Look at the entries below and reproduce them exactly.

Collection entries
=== Section Start ===
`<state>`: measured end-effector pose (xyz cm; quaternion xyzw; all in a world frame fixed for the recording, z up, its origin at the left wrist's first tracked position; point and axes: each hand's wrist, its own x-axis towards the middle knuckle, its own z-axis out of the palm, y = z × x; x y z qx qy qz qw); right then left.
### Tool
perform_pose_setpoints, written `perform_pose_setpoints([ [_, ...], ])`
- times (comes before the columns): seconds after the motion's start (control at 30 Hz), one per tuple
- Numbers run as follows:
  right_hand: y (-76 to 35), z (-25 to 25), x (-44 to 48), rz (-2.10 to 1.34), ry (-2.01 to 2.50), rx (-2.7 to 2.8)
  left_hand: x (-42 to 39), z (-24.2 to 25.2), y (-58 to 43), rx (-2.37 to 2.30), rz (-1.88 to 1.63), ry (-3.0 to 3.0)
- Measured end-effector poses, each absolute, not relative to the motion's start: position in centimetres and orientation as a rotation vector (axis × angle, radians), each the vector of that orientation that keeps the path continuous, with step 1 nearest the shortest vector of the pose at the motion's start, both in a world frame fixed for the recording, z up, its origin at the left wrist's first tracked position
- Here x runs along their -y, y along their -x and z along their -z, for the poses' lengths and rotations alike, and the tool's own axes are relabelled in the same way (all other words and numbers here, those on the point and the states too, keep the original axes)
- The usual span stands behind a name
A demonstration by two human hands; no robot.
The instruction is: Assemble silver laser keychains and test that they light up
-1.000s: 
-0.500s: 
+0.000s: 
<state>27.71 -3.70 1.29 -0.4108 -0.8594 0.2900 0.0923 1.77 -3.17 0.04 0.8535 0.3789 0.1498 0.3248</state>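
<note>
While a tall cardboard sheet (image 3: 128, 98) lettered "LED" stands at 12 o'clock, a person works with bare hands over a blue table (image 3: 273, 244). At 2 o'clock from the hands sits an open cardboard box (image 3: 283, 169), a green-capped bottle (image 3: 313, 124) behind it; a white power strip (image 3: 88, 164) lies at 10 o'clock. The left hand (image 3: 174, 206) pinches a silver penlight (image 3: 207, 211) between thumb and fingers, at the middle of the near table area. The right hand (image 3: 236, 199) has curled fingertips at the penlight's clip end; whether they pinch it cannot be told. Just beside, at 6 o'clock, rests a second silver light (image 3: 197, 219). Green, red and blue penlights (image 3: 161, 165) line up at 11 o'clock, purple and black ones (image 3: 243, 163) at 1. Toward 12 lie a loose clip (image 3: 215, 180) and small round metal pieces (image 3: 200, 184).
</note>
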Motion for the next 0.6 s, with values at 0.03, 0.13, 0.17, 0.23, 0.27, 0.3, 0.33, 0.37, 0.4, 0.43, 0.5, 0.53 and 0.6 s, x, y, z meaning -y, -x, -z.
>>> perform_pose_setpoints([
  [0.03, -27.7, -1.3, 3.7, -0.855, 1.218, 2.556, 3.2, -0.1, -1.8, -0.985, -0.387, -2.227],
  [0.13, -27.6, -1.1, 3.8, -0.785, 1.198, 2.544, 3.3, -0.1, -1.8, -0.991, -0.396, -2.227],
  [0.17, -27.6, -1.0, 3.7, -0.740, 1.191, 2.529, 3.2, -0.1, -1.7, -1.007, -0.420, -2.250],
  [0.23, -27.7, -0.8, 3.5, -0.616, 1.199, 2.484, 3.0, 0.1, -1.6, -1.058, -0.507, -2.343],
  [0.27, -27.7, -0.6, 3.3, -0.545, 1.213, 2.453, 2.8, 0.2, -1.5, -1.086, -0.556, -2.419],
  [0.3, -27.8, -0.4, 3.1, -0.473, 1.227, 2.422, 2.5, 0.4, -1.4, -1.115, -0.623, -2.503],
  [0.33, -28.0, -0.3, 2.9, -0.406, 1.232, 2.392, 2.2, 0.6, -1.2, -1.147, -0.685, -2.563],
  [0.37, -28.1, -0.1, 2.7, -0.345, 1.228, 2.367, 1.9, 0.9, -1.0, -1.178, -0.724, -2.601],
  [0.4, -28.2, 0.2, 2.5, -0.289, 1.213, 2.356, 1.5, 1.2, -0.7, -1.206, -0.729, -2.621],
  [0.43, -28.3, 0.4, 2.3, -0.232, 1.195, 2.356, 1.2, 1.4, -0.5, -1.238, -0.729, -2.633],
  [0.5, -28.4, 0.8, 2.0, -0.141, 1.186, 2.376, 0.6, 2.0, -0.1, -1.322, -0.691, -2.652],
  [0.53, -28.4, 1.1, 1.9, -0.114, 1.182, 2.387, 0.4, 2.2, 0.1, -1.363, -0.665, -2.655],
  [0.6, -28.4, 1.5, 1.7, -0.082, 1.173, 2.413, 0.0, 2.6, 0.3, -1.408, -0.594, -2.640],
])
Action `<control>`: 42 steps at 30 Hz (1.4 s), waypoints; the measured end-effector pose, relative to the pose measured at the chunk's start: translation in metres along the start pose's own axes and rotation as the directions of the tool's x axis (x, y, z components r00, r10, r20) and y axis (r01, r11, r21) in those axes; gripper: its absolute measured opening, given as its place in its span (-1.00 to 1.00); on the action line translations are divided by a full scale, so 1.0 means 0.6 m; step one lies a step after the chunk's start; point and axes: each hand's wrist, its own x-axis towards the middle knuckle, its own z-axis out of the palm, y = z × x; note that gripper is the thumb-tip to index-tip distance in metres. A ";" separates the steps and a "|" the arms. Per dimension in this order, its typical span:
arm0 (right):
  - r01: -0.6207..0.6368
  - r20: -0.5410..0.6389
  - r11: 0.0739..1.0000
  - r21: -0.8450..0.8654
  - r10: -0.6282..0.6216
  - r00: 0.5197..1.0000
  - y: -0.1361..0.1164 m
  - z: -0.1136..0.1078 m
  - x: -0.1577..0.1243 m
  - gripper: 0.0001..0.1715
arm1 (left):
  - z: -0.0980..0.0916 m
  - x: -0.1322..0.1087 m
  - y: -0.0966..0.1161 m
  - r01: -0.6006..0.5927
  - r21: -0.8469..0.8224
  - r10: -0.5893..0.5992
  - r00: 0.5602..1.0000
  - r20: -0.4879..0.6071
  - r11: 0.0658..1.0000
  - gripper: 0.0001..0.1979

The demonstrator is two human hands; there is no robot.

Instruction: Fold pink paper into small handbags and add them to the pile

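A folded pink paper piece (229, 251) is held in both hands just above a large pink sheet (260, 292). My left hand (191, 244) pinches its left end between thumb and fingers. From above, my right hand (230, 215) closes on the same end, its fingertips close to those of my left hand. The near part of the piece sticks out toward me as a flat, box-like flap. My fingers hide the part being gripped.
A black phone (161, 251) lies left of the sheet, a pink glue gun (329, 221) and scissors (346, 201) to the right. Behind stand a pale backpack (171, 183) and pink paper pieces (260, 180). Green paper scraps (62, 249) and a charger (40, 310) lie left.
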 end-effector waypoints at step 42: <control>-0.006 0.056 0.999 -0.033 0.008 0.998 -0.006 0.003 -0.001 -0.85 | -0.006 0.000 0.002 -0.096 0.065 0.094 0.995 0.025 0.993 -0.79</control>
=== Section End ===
Solution ::
`<state>`: measured end-effector pose (xyz cm; quaternion xyzw; all in a world frame fixed for the recording, z up, its origin at the left wrist's first tracked position; point and axes: each hand's wrist, its own x-axis towards the middle knuckle, its own z-axis out of the palm, y = z × x; x y z qx qy qz qw); right then left.
### Tool
perform_pose_setpoints, written `perform_pose_setpoints([ [_, ...], ])`
- times (comes before the columns): seconds after the motion's start (control at 30 Hz), one per tuple
- Numbers run as follows:
  right_hand: y (-76 to 35), z (-25 to 25), x (-44 to 48), rz (-2.10 to 1.34), ry (-2.01 to 2.50), rx (-2.7 to 2.8)
  left_hand: x (-42 to 39), z (-24.2 to 25.2), y (-58 to 43), rx (-2.37 to 2.30), rz (-1.88 to 1.63), ry (-3.0 to 3.0)
- Measured end-effector poses, each absolute, not relative to the motion's start: position in centimetres and orientation as a rotation vector (axis × angle, radians), each the vector of that orientation that keeps the path continuous, with step 1 nearest the shortest vector of the pose at the motion's start, both in a world frame fixed for the recording, z up, its origin at the left wrist's first tracked position
- Here x runs along their -y, y along their -x and z along their -z, for the poses' lengths and rotations alike, and the tool's own axes are relabelled in the same way (all other words and numbers here, those on the point and the states too, keep the original axes)
- The usual span stands behind a name
A demonstration by two human hands; no robot.
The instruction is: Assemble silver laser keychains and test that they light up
-1.000s: 
-0.500s: 
+0.000s: 
<state>27.71 -3.70 1.29 -0.4108 -0.8594 0.2900 0.0923 1.77 -3.17 0.04 0.8535 0.3789 0.1498 0.3248</state>
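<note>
While a tall cardboard sheet (image 3: 128, 98) lettered "LED" stands at 12 o'clock, a person works with bare hands over a blue table (image 3: 273, 244). At 2 o'clock from the hands sits an open cardboard box (image 3: 283, 169), a green-capped bottle (image 3: 313, 124) behind it; a white power strip (image 3: 88, 164) lies at 10 o'clock. The left hand (image 3: 174, 206) pinches a silver penlight (image 3: 207, 211) between thumb and fingers, at the middle of the near table area. The right hand (image 3: 236, 199) has curled fingertips at the penlight's clip end; whether they pinch it cannot be told. Just beside, at 6 o'clock, rests a second silver light (image 3: 197, 219). Green, red and blue penlights (image 3: 161, 165) line up at 11 o'clock, purple and black ones (image 3: 243, 163) at 1. Toward 12 lie a loose clip (image 3: 215, 180) and small round metal pieces (image 3: 200, 184).
</note>
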Motion for the next 0.6 s, with values at 0.03, 0.13, 0.17, 0.23, 0.27, 0.3, 0.33, 0.37, 0.4, 0.43, 0.5, 0.53 and 0.6 s, x, y, z meaning -y, -x, -z.
>>> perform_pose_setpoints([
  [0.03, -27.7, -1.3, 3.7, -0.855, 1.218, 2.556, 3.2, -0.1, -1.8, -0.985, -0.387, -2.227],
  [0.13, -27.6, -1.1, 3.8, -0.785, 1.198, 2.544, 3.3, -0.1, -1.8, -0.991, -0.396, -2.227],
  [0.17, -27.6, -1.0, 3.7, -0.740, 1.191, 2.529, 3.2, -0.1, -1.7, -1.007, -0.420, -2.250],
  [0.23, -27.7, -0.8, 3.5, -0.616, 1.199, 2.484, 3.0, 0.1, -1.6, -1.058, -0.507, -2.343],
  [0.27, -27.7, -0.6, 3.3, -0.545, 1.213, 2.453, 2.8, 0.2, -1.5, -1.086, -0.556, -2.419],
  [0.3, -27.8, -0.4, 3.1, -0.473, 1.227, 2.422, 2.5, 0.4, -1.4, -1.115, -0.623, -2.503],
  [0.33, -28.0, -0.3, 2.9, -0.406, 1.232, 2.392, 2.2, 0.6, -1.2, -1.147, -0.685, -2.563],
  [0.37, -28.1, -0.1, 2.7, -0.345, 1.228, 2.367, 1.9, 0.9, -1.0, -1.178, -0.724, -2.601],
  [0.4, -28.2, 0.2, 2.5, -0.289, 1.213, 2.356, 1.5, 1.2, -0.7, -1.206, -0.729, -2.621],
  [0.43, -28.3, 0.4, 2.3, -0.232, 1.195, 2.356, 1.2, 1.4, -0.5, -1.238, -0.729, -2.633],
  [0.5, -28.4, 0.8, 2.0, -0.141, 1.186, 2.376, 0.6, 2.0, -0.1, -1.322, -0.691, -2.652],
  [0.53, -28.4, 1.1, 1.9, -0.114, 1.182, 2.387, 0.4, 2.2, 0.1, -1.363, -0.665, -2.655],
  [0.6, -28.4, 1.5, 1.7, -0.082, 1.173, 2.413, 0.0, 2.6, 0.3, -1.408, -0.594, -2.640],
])
Action `<control>`: 42 steps at 30 Hz (1.4 s), waypoints; the measured end-effector pose, relative to the pose measured at the chunk's start: translation in metres along the start pose's own axes and rotation as the directions of the tool's x axis (x, y, z components r00, r10, r20) and y axis (r01, r11, r21) in those axes; gripper: its absolute measured opening, given as its place in its span (-1.00 to 1.00); on the action line translations are divided by a full scale, so 1.0 means 0.6 m; step one lies a step after the chunk's start; point and axes: each hand's wrist, its own x-axis towards the middle knuckle, its own z-axis out of the palm, y = z × x; note that gripper is the thumb-tip to index-tip distance in metres. A ";" separates the steps and a "|" the arms. Per dimension in this order, its typical span:
arm0 (right):
  - r01: -0.6207..0.6368
  - r20: -0.5410..0.6389
  - r11: 0.0739..1.0000
  - r21: -0.8450..0.8654
  - r10: -0.6282..0.6216
  - r00: 0.5197..1.0000
  - y: -0.1361..0.1164 m
  - z: -0.1136..0.1078 m
  - x: -0.1577..0.1243 m
  - gripper: 0.0001..0.1715
arm1 (left):
  - z: -0.0980..0.0916 m
  - x: -0.1322..0.1087 m
  - y: -0.0966..0.1161 m
  - r01: -0.6006..0.5927
  - r21: -0.8469..0.8224
  - r10: -0.5893..0.5992
  - r00: 0.5602..1.0000
  - r20: -0.4879..0.6071
  - r11: 0.0658..1.0000
  - gripper: 0.0001..0.1979

The demonstrator is two human hands; there is no robot.

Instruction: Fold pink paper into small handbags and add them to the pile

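A folded pink paper piece (229, 251) is held in both hands just above a large pink sheet (260, 292). My left hand (191, 244) pinches its left end between thumb and fingers. From above, my right hand (230, 215) closes on the same end, its fingertips close to those of my left hand. The near part of the piece sticks out toward me as a flat, box-like flap. My fingers hide the part being gripped.
A black phone (161, 251) lies left of the sheet, a pink glue gun (329, 221) and scissors (346, 201) to the right. Behind stand a pale backpack (171, 183) and pink paper pieces (260, 180). Green paper scraps (62, 249) and a charger (40, 310) lie left.
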 end-effector waypoints at step 42: <control>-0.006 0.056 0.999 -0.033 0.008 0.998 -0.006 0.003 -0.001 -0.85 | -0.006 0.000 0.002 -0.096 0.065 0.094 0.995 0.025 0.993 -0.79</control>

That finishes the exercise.